Categories
Software engineering

A Python toolbox for the modern software engineer

In the recent years, Python has become one of the most popular programming languages on this planet. This trend was partially driven by the rise of machine learning and data science – both areas, in which Python excels. (The beginner-friendly syntax didn’t hurt either.)

This focus on Python as data science tool or as scripting language sometimes overshadows its potential for software engineering. When I started out with Python I had a hard time finding info material on how to structure a larger project and which packages to use. So here is my complete list of “must haves” for each new project.

IDE

There are many Python IDEs out there and it is important to realize, that not all of them are equally good for each use case. While Jupyter is great for rapid prototyping or visualization and Anacondas Spyder has powerful features when it comes to data analysis, none of these IDEs are particularly good for software engineering. Here are my favorites:

  • Visual Studio Code: Free, cross-platform, cross-language, many Extensions, great Python support and very lightweight. The best choice if you have projects in multiple languages and don’t want to switch your IDE all the time.
  • Pycharm: A pure Python IDE, which is available as free Community edition or as commercial Professional edition. The professional edition comes with nice additional features like built-in performance profiling.

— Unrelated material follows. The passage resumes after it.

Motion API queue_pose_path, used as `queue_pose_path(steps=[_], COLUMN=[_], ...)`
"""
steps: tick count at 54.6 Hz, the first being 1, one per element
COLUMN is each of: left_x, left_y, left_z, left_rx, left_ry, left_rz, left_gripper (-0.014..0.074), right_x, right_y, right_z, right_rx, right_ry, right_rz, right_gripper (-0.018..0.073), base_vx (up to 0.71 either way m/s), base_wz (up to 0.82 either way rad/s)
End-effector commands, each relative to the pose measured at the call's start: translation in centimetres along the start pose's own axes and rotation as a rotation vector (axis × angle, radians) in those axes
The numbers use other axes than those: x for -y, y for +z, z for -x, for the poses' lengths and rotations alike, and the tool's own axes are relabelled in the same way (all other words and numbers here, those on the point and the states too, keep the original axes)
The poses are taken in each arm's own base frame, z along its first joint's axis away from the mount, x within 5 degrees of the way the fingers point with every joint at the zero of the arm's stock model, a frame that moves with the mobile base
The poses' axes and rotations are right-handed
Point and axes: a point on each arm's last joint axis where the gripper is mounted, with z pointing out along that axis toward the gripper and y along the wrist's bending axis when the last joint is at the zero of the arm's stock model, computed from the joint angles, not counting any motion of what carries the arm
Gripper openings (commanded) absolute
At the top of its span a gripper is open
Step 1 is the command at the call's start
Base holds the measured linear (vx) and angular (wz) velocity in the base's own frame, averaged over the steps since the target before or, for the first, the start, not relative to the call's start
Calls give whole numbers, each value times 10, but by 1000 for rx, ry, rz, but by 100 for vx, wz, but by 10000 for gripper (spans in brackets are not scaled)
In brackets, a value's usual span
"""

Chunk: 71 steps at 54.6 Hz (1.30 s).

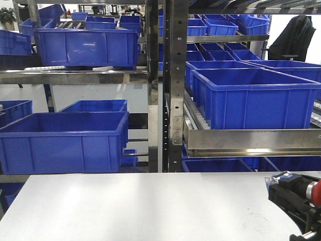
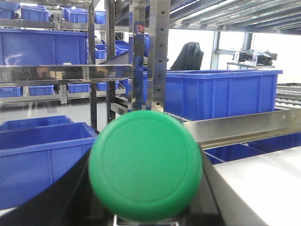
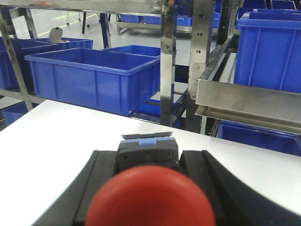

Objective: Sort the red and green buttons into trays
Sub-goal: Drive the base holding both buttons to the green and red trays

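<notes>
When you look through the left wrist camera, the green button (image 2: 146, 179) is very close, and its round cap fills the middle of the view. Your left tool (image 2: 146, 160) is closed on it. One dark finger (image 2: 56, 193) shows on the left of the cap and another on the right, both right up against it. The cap hides the button's body, so you cannot see the exact spot where the tool presses.

Your right tool (image 3: 148, 157) holds the red button (image 3: 150, 200). The button's dark, squarish body sits snug between the two fingers and touches both. Its red cap points back at the wrist camera, and a small blue bit shows on the far end of the body.

From the front camera, your right tool is low at the right edge, just over the white counter (image 1: 140, 206). The red cap is on the side away from the middle of the counter. Behind the counter, blue crates (image 1: 65, 143) sit on the shelves of a metal rack (image 1: 175, 75).
</notes>
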Motion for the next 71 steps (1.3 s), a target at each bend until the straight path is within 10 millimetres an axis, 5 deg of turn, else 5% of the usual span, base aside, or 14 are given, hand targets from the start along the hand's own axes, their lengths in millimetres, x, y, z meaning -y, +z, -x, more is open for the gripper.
queue_pose_path(steps=[1, 71], left_x=[4, 4], left_y=[-1, -1], left_z=[11, 11], left_rx=[42, 42], left_ry=[-23, -23], left_rz=[-30, -30], left_gripper=[21, 21], right_x=[1, 1], right_y=[-6, -6], right_z=[19, 19], right_rx=[131, 129], right_ry=[-10, -11], right_rz=[-16, -15], right_gripper=[-9, -9], base_vx=[-16, -15], base_wz=[7, 29])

Personally, I prefer Visual Studio Code.

Environment and dependency management

Package management is one of the first things new Pythonistas have to learn before they can create reasonably sized projects or contribute to them.

Basics
  • Venv: Each new project should start with a new virtual environment. This allows you to isolate the dependencies of the package you’re creating.
  • Virtualenvwrapper: A very handy little package, that makes it easier to create, activate and switch between multiple virtual environments.
Extensions
  • Poetry is a swiss army knife when it comes to organizing your project. It helps you to create a basic directory structure, to organize the package dependencies and to publish your package to PyPI. It comes with a bit of a learning curve though.
  • Pipenv is a commonly used alternative to Poetry and simplifies the dependency management. It automatically tracks the dependencies in your virtual environment and helps you to lock them down for deterministic builds (e.g. to make sure you’re deploying the same setup that you tested before).

I personally like to have a lot of control over the structure of my projects and usually stick to the use of basic pip + venv without any of the extensions. But they are definitely interesting projects and worth checking out.

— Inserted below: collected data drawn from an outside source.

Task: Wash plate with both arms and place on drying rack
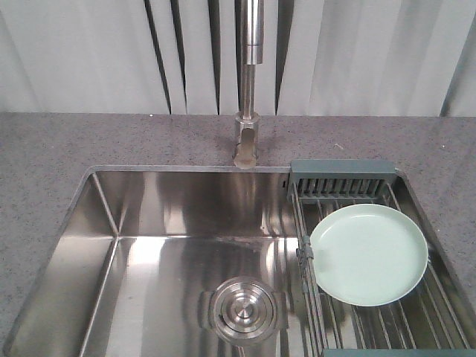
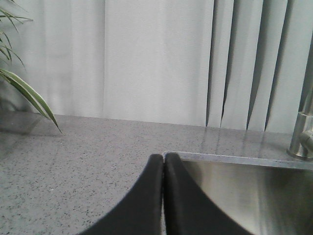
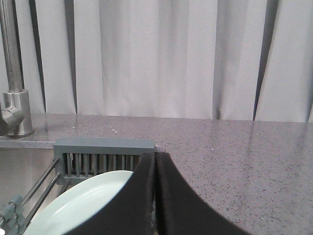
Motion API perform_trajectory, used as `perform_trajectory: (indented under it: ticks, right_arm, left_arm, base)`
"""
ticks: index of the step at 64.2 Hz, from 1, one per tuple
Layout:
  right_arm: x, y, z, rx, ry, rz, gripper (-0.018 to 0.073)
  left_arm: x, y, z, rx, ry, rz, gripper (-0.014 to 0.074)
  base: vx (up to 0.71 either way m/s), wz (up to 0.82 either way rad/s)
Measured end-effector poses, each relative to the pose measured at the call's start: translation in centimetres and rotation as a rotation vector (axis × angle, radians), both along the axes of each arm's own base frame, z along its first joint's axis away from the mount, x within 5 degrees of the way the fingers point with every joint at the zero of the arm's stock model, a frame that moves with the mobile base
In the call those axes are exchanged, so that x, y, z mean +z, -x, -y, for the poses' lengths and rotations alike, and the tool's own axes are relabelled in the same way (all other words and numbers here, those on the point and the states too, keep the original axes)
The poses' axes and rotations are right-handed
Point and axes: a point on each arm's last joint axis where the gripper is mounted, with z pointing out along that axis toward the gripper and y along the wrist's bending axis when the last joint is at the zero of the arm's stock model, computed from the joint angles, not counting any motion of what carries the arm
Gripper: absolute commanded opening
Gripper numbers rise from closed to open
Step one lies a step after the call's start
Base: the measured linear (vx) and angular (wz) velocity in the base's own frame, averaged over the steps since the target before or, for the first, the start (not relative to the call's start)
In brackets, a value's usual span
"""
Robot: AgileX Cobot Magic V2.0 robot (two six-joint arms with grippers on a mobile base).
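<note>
One plate (image 1: 369,254), pale mint green, lies on the drying rack (image 1: 387,312) in the front-facing view, resting flat on the steel wire rods at the right end of the sink (image 1: 149,253), just in front of the rack's grey-teal slotted end piece (image 1: 341,181). Left of it the steel basin shows its round drain cover (image 1: 242,309), and the faucet (image 1: 249,89) rises from the speckled grey countertop (image 1: 74,141) behind, with pale curtains (image 1: 74,52) beyond; neither arm appears in this view. From the left wrist camera, the left gripper (image 2: 163,159) has its two black fingers pressed together with nothing between them, hanging over the near left corner of the sink rim (image 2: 234,159); a striped plant leaf (image 2: 27,95) pokes in at the left edge. From the right wrist camera, the right gripper (image 3: 155,157) is likewise closed tight and empty, poised above the rim of the plate (image 3: 83,203), which sits on the rods just below the slotted end piece (image 3: 102,152), with the faucet base (image 3: 14,112) off to the left.
</note>
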Motion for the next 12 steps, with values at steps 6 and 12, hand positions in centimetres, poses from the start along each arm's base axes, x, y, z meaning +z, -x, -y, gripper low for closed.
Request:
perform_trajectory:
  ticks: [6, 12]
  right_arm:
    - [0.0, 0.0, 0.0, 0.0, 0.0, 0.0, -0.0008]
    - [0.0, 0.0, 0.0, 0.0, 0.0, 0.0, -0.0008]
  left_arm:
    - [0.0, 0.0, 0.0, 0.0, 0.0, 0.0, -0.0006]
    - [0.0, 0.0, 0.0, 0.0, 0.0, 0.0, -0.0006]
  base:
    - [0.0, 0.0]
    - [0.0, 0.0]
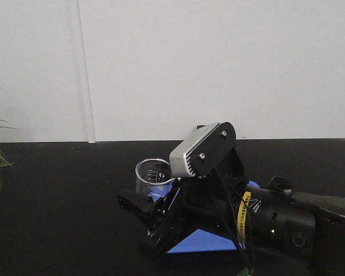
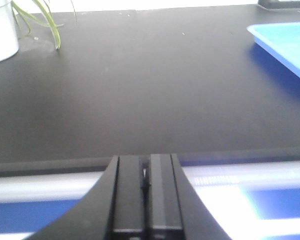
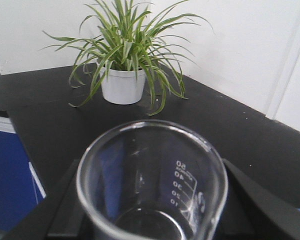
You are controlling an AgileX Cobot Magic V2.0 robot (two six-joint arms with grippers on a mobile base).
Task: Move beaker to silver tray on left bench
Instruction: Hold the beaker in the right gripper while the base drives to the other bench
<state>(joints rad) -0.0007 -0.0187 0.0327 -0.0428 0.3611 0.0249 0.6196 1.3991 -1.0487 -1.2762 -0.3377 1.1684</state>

Code quality & static code checking

One thing that makes Python different from many other programming languages is, that there is a clear definition on what good code looks like: PEP8 – the official style guide for Python. This fact is used by the many code style linters out there and I highly recommend to use at least one in each of your projects. Besides the style, make sure you have a security linter enabled.

Basics
  • Pylint is the default linter I have enabled for any code I write. It is highly configurable and nicely integrated in many IDEs, including my preferred Visual Studio Code.
  • Bandit is a security linter that checks your code for common pitfalls like SQL injection, weak encryption methods, etc..
  • If you like beautiful code, but are too lazy to write it yourself, you’ll love black. The uncompromising code formatter takes even the ugliest code and auto-formats it to be compliant with PEP 8.
Extensions
  • Flake8 is a common alternative to Pylint. I’ve even seen people use both style linters in parallel to make sure their code really shines.
  • Sonarlint is a powerful IDE extension for VS Code and other IDEs, that takes care of style and security linting at the same time. It is a bit too resource intensive for my taste, but does a very good job at checking your code.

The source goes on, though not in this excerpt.